* **TASK TO COMPLETE**: Pictures should be left out when the listing below is repeated word for word.
--- START ---
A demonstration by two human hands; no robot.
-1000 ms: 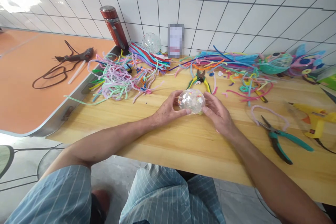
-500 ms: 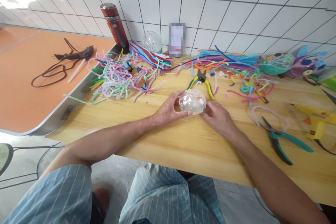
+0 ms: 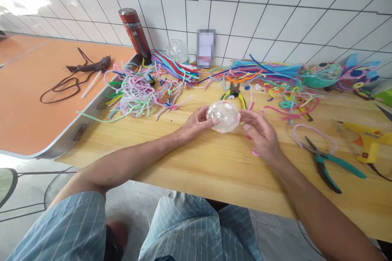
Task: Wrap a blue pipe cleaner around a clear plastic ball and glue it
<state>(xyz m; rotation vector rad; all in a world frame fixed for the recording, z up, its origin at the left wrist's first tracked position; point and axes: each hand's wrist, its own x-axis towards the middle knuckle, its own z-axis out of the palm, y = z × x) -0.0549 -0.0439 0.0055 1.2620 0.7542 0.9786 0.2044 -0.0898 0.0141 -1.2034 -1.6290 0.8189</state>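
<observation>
My left hand (image 3: pixel 197 121) grips a clear plastic ball (image 3: pixel 225 116) from its left side, thumb across the front. Pale and coloured flecks show on the ball. Against its right edge are the fingertips of my right hand (image 3: pixel 260 132), fingers stretched and thumb apart from the ball. Small pink pieces (image 3: pixel 255 153) show beside the right palm; whether they touch it I cannot tell. Just behind the ball lie diagonal cutters with yellow-green handles (image 3: pixel 241 100), partly covered by it.
Tangled pipe cleaners (image 3: pixel 134 94) lie at left, near a red thermos (image 3: pixel 134 34). Another clear ball (image 3: pixel 177 51) and a phone (image 3: pixel 206 48) stand by the wall. On the right are teal-handled pliers (image 3: pixel 344 165), a yellow glue gun (image 3: pixel 370 140) and decorated balls (image 3: pixel 324 75). A dark glue gun (image 3: pixel 92 65) lies on the orange table.
The ball has turned in my left hand, so fewer flecks face me. My right hand has shifted slightly right and opened, its thumb off the ball. Pink pieces now show beside it.
</observation>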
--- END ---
* **TASK SOLUTION**:
A demonstration by two human hands; no robot.
-1000 ms: 
-500 ms: 
+0 ms: 
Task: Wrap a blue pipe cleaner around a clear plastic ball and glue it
<state>(xyz m; rotation vector rad; all in a world frame fixed for the recording, z up, its origin at the left wrist's first tracked position; point and axes: each hand's wrist, its own x-axis towards the middle knuckle, its own z-axis out of the palm, y = z × x) -0.0549 -0.0439 0.0055 1.2620 0.7542 0.9786 0.2044 -0.0898 0.0141 -1.2034 -1.6290 0.8189</state>
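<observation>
My left hand (image 3: pixel 197 121) grips a clear plastic ball (image 3: pixel 225 116) from its left side, thumb across the front. Pale and coloured flecks show on the ball. Against its right edge are the fingertips of my right hand (image 3: pixel 260 132), fingers stretched and thumb apart from the ball. Small pink pieces (image 3: pixel 255 153) show beside the right palm; whether they touch it I cannot tell. Just behind the ball lie diagonal cutters with yellow-green handles (image 3: pixel 241 100), partly covered by it.
Tangled pipe cleaners (image 3: pixel 134 94) lie at left, near a red thermos (image 3: pixel 134 34). Another clear ball (image 3: pixel 177 51) and a phone (image 3: pixel 206 48) stand by the wall. On the right are teal-handled pliers (image 3: pixel 344 165), a yellow glue gun (image 3: pixel 370 140) and decorated balls (image 3: pixel 324 75). A dark glue gun (image 3: pixel 92 65) lies on the orange table.
The ball has turned in my left hand, so fewer flecks face me. My right hand has shifted slightly right and opened, its thumb off the ball. Pink pieces now show beside it.
</observation>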

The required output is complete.